Certo. Solo in Italia si è creduto a questa finzione che le due cose – Mes e Patto – fossero in qualche modo legate. Quindi la mancata ratifica del Meccanismo da parte del Parlamento appare come un fallo di reazione. Punito ancor più gravemente dall’arbitro rispetto al fallo “diretto”. Il Paese di Altiero Spinelli, tra i fondatori dell’Ue, non può avere una postura alla stregua dell’Ungheria a guida sovranista.

A proposito di sovranisti, lei ritiene che questa mancata ratifica darà nuova linfa all’asse euroscettico in Europa, in vista delle prossime elezioni?

Le forze euroscettiche non hanno speranza alcuna. Ma non può sfuggire a chi governa che le sfide che il nostro Paese ha davanti possono essere affrontate unicamente da una prospettiva europea. Basti pensare al dato demografico: nel 1972 la popolazione europea rappresentava un sesto di quella mondiale. Oggi ne rappresentiamo un sedicesimo. Mentre Meloni evoca la nazione e Salvini raduna l’ultra destra, l’Ue si appresta ad affrontare la transizione energetica, digitale, ambientale. Non sono sfide alla portata di un singolo Paese.

A questo punto quale dovrebbe essere la rotta da seguire?

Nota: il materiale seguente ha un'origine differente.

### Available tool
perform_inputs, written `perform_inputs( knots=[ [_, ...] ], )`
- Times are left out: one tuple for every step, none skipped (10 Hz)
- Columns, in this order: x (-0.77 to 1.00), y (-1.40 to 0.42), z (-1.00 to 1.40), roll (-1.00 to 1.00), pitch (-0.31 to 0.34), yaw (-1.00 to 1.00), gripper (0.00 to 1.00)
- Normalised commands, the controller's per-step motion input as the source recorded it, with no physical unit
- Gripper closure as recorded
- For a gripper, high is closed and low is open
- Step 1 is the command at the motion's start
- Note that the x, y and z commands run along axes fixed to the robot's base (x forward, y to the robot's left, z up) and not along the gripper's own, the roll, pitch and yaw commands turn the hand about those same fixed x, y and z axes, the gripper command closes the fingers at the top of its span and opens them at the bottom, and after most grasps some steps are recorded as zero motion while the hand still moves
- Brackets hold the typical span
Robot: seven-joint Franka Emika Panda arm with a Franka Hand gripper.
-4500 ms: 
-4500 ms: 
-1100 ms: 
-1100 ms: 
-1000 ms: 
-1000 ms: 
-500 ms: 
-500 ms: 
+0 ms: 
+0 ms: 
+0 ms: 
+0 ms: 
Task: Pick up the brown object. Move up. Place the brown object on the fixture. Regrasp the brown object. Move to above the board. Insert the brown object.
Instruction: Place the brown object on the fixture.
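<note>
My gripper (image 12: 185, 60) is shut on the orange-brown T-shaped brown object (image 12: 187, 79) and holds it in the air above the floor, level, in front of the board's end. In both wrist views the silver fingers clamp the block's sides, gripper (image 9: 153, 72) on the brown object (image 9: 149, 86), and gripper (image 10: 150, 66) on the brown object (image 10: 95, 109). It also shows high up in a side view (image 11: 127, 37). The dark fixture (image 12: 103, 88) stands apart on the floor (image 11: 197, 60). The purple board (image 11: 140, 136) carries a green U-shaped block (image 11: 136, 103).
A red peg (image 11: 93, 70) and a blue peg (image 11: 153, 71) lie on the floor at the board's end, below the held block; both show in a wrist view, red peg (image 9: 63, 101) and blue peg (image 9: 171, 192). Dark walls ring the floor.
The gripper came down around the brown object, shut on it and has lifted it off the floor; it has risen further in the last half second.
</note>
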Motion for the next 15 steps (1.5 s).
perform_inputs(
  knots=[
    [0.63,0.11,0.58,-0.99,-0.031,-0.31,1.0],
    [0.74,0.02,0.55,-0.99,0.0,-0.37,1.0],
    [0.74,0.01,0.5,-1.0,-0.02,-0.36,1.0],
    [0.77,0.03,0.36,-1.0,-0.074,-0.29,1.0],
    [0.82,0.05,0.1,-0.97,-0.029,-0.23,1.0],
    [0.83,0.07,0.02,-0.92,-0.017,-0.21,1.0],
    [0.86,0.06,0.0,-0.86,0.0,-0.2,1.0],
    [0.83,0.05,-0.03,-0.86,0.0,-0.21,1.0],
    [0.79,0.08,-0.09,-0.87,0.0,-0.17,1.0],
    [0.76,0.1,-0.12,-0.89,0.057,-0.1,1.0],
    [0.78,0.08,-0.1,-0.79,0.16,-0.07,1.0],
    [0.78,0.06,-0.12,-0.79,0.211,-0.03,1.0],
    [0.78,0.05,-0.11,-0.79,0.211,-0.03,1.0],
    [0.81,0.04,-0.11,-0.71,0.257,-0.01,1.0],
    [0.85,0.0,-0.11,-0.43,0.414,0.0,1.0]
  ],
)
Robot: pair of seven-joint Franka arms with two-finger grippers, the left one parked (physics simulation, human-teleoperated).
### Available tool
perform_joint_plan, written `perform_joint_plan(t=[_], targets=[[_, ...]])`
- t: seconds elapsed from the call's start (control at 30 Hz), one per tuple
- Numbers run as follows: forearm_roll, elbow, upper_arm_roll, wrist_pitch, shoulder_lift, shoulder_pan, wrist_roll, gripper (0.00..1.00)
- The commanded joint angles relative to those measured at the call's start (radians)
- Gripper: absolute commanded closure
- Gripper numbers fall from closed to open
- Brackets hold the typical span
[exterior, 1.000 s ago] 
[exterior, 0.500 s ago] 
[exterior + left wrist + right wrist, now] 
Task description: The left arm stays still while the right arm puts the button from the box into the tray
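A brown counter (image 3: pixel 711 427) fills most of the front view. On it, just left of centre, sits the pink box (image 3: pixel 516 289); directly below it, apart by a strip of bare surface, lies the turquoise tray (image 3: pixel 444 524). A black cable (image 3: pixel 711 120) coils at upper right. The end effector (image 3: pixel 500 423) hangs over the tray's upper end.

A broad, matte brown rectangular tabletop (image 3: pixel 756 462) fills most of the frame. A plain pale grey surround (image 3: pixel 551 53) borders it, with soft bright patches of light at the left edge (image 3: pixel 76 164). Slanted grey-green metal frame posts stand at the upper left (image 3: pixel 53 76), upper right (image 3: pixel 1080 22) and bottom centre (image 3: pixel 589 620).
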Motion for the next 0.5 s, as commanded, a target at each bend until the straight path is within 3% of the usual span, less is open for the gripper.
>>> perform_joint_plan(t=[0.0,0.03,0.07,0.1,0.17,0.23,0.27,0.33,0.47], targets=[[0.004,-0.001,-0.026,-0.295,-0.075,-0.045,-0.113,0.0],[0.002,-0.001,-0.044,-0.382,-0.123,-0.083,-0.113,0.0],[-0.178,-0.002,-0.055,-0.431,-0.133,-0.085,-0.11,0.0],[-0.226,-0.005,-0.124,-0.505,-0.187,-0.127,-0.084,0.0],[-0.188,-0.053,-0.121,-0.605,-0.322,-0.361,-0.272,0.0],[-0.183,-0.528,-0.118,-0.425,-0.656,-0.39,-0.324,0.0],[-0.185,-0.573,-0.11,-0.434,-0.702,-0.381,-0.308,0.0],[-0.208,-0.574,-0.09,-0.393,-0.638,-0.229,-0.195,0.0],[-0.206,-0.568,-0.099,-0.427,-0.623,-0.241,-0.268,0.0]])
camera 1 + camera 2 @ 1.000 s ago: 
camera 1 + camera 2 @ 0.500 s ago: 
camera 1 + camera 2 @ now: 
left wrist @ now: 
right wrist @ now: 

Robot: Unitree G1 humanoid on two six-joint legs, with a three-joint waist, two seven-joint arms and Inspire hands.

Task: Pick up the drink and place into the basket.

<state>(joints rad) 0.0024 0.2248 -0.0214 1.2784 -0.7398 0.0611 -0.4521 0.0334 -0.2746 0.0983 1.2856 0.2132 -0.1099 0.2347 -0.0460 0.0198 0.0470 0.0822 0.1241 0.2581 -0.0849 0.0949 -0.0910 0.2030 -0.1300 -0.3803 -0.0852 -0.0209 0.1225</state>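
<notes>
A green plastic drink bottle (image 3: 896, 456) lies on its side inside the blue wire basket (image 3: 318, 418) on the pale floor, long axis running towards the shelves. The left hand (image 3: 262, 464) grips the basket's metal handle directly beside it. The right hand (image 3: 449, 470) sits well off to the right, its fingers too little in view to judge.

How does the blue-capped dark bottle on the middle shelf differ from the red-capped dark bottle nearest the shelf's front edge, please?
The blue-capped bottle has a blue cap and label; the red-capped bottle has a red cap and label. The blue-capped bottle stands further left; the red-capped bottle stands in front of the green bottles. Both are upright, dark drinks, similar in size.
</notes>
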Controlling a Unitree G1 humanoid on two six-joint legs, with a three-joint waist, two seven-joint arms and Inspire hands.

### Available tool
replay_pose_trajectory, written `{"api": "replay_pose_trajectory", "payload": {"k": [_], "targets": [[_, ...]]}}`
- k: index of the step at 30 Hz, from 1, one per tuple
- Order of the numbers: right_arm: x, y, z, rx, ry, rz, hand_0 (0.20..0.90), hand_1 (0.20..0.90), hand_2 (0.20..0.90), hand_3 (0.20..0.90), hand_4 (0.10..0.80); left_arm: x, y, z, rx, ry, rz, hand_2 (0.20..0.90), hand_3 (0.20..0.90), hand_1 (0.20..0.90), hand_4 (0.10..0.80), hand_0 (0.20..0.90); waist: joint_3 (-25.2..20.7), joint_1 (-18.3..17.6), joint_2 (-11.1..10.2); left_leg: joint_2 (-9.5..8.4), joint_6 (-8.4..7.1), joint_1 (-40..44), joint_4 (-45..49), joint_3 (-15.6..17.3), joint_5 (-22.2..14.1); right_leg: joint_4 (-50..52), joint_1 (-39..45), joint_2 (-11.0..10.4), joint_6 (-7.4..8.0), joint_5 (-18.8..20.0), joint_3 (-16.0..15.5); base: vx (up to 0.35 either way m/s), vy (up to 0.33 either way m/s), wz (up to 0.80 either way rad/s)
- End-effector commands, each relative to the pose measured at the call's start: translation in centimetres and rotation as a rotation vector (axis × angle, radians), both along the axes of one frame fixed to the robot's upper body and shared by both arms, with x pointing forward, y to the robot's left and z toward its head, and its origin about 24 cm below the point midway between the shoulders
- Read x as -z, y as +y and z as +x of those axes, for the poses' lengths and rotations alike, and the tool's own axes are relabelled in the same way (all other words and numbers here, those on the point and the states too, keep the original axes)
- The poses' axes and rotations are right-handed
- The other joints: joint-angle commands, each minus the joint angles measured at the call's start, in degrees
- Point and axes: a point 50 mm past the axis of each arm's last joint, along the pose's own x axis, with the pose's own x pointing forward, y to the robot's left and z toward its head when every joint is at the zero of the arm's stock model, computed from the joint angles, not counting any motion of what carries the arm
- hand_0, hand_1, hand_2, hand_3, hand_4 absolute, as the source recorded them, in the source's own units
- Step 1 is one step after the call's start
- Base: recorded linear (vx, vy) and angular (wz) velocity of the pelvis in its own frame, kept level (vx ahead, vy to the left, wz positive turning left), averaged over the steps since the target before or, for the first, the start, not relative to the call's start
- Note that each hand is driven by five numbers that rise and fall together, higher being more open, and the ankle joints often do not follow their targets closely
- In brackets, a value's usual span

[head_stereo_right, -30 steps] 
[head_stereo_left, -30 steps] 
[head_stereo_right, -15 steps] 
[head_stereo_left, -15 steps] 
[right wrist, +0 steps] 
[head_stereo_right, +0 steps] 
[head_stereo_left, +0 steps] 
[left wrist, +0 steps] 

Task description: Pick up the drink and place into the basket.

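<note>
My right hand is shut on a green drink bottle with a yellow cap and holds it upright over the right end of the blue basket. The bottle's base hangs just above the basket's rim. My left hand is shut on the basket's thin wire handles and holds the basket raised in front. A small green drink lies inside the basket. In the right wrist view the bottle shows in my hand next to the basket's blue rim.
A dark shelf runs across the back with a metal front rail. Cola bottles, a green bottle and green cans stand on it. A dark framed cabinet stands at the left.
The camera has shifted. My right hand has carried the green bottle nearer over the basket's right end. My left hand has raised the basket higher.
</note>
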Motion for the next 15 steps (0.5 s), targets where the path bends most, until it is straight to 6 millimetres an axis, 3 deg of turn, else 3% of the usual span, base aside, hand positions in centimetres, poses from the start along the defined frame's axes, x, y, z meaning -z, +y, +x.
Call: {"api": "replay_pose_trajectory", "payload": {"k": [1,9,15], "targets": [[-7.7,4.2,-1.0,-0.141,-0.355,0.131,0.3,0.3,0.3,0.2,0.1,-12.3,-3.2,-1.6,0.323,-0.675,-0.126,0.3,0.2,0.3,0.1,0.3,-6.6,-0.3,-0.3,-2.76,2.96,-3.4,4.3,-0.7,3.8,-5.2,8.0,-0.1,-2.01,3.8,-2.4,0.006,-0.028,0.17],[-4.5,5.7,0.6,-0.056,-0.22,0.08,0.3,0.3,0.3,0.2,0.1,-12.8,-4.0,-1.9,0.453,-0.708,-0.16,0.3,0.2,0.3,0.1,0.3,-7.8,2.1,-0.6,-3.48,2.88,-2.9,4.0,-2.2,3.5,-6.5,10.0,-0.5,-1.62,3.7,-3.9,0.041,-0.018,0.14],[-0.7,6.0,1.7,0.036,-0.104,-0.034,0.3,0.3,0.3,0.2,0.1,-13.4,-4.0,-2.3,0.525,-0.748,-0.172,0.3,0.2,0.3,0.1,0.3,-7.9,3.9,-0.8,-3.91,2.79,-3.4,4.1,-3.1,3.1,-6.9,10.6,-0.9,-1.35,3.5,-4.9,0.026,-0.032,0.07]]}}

La ratifica del Mes avrebbe potuto costituire la base per lavorare sugli altri nodi principali da affrontare a livello comunitario: la politica fiscale, quella sul bilancio e soprattutto la difesa comune europea. Che è ormai una condizione minimale dalla quale partire e sulla quale occorre investire. Insomma, serve una svolta federalista se si vuole davvero fare l’interesse nazionale. Sennò questo governo continuerà a rappresentare non il popolo italiano, ma una somma di corporativismi.